Tracks of the month: April

01: MATTHEW HERBERT
‘MILAN’
(from ONE ONE, ACCIDENTAL LP)

The introspective delicacy of Matthew Herbert’s One One – an album entirely sung and performed by a producer historically more comfortable recording and manipulating the sound of the world around him – at times masks a lack of compositional substance.

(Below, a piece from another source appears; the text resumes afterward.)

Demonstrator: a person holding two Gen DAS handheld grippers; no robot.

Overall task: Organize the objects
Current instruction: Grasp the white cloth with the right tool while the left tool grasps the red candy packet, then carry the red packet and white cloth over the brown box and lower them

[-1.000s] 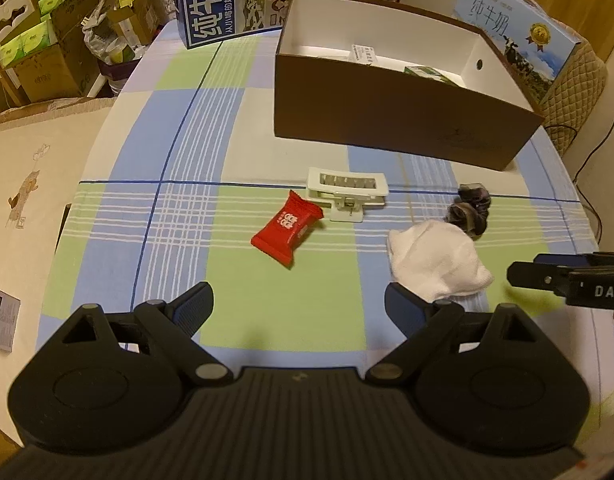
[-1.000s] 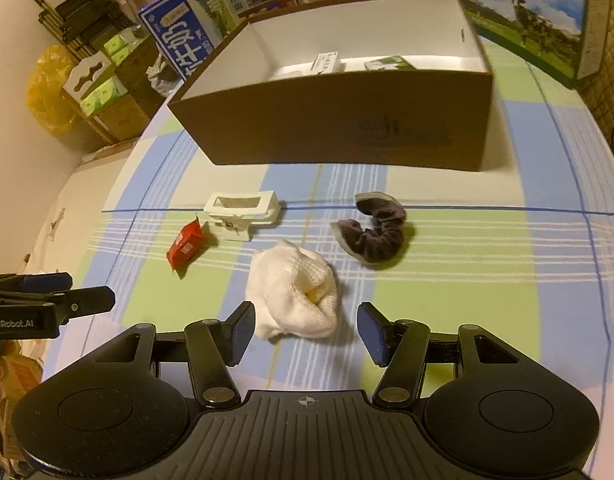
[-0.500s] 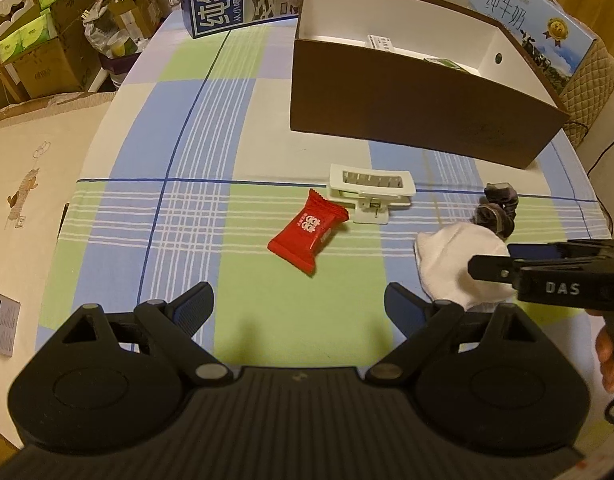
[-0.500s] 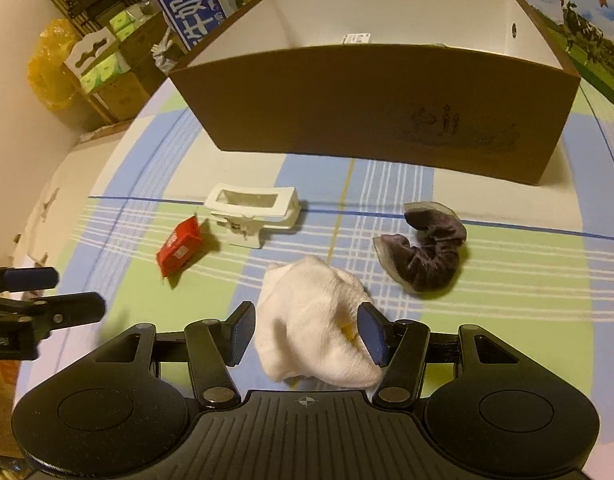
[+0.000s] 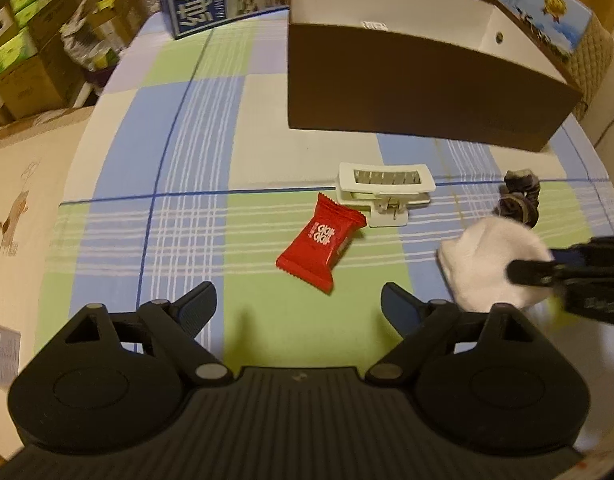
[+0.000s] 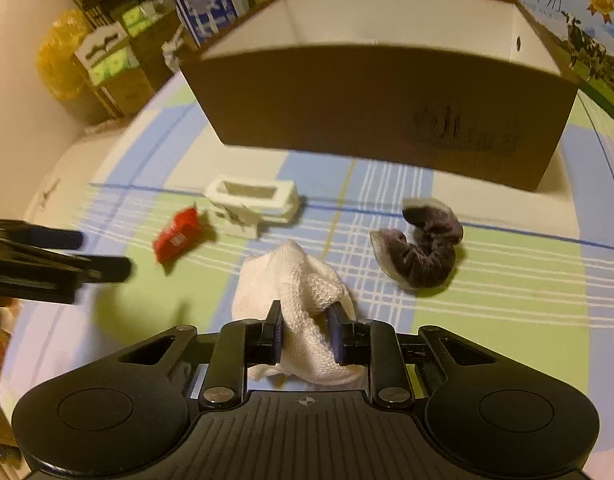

Not so on the gorgeous ‘Milan’, which comes over like prime Robert Wyatt or a less ham-fisted, less self-consciously geeky Hot Chip; plaintive keyboards, starlit chimes and toybox percussion framing a vocal lead at once heartbreaking and reassuring.


02: GIRL UNIT
‘I.R.L.’

(NIGHT SLUGS DIGITAL)

“More so than the rest of the Night Slugs records to date, ‘I.R.L’ really reflects where the label’s vision of club music is at right now with its big Godzilla chords, scatter-shot drum work and nods to Chicago on the 808s.” - full review


03: JJ
‘YOU KNOW’
(from JJ n°3
, SECRETLY CANADIAN LP)

“Nostalgia is, obviously, all over this record – as well as the previously mentioned examples, there’s the Swedish football commentary in ‘Into the Light’, the coral whistles of ‘Light’, the excited, first love opening of ‘You Know’ (“I don’t know why / I think I’m falling for you / I just found out / I don’t know what to do”) – but rarely do artists pull it off as naturally, and with as much composure in their end of the night (or end of the summer) sadness as jj.” - jj n°3 review


04: SKUDGE
‘CONVOLUTION’
(SKUDGE RECORDS)

Swedish producers Skudge are hardly reinventing the wheel here, but they certainly give it a spin in the right direction, repurposing shuddering dub-chords, ghosted diva vocals and rugged, 2 Bad Mice-esque snare sounds in the service of lean, chicaning techno perfection.


05: JAH WARRIOR
‘DUB FROM THE HEART’
(DUG OUT 7″)

Dubstep from the days before dubstep, ‘Dub From The Heart’ first came out in 1996 and would doubtless have wallowed in obscurity were it not for this timely 7″ pressing from Dug Out, the reggae reissue imprint run by Rhythm & Sound’s Mark Ernestus and Honest Jon’s Mark Ainley. Its bulbous, jungle-influenced subs and woody, spaced-out percussion anticipate the future-rootical productions of recent RSD, but even without its clairvoyant quality  ‘Dub From The Heart’ would still rule.